> _ASSIGNMENT_
The lines below, from the one holding "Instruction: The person" through the final line, are to be copied exactly, with no other lines and no pictures.

> _COLLECTED MATERIAL_
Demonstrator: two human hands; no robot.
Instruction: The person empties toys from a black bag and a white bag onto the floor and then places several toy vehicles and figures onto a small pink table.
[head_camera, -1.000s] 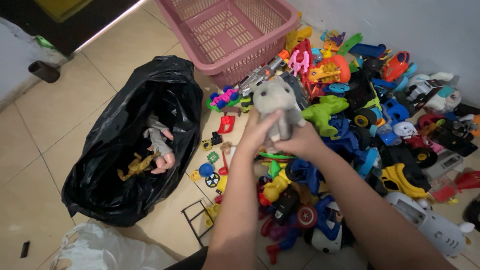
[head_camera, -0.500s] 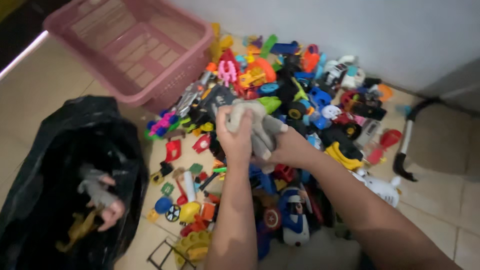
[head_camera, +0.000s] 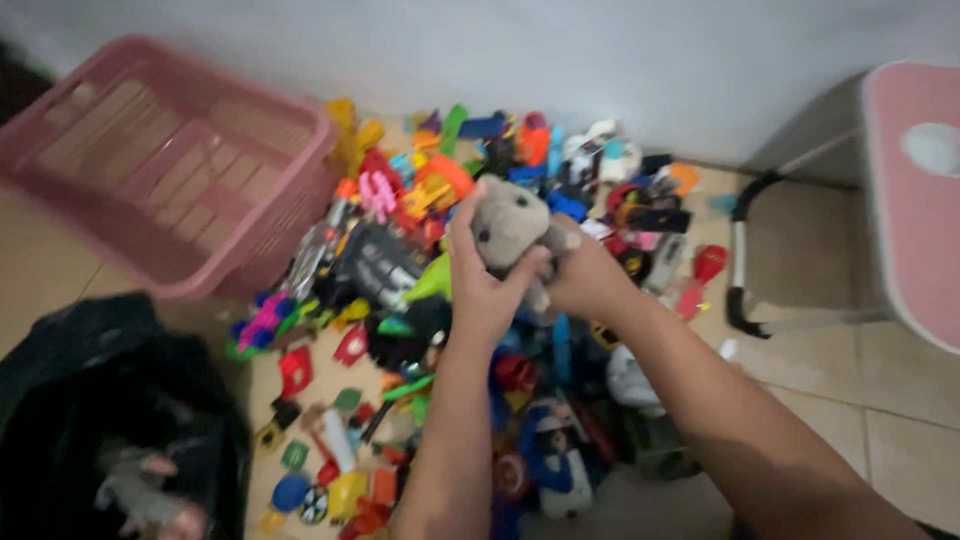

> _SOLUTION FOR THIS EXERCISE_
Instruction: The person empties toys from a black bag and a white bag onto the floor and then places several toy vehicles and figures onto a small pink table.
[head_camera, -1.000s] 
[head_camera, -0.500s] 
[head_camera, +0.000s] 

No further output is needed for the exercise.